### Problem requirements
Copy out each line of the material exactly. Pictures do not belong in the copy.

### Dataset excerpt
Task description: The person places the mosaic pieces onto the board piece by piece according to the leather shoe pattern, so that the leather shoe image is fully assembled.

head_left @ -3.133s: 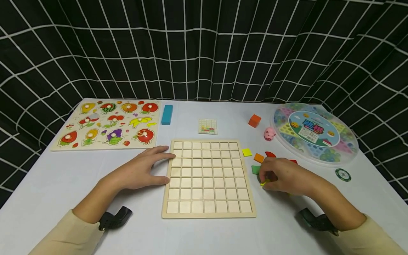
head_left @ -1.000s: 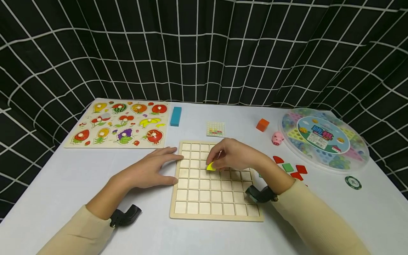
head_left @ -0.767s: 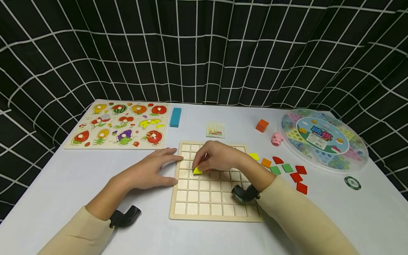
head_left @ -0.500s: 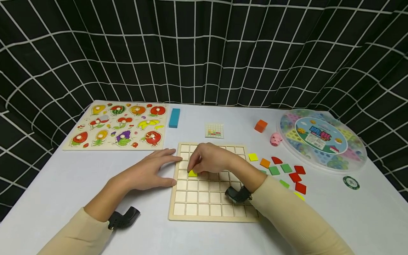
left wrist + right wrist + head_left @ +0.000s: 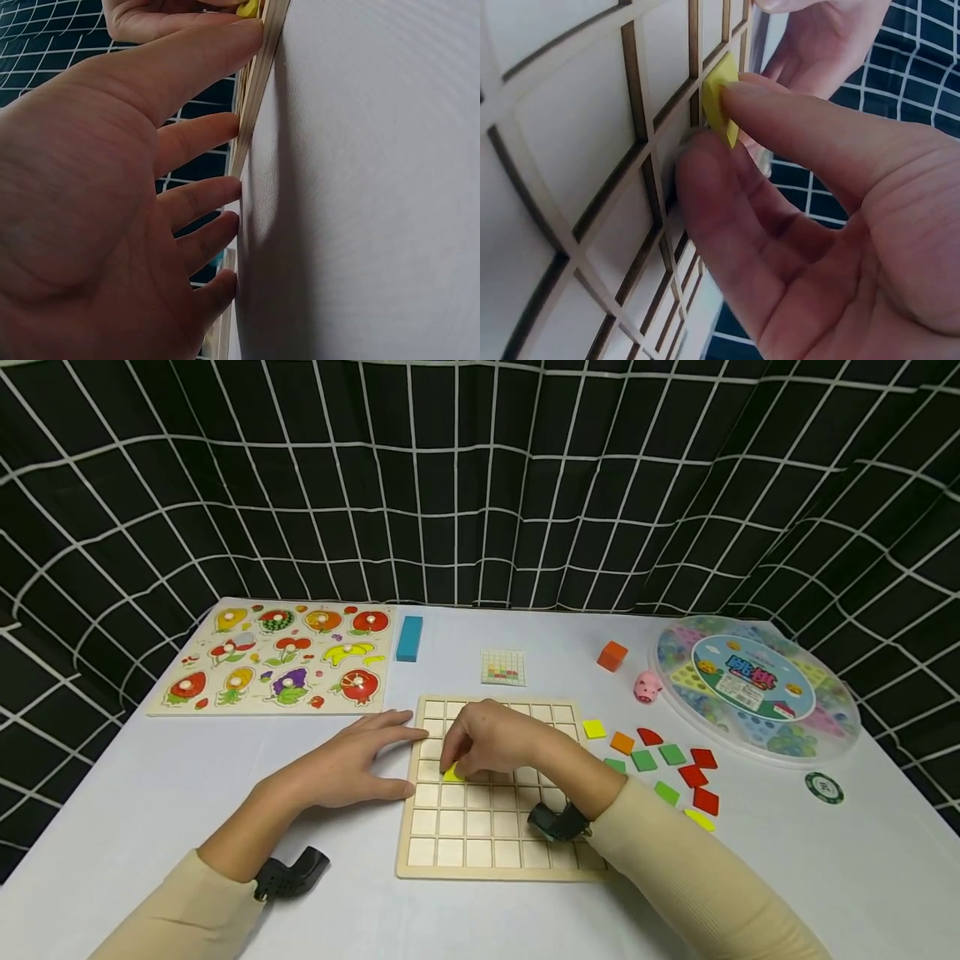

### Exercise solution
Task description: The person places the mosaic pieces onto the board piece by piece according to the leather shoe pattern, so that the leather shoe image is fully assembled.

head_left @ -3.133s: 
head_left @ -1.000s: 
head_left @ -0.767s: 
head_left @ -0.500s: 
left wrist + right wrist + head_left @ +0.000s: 

A complete answer has now been given to the exercise.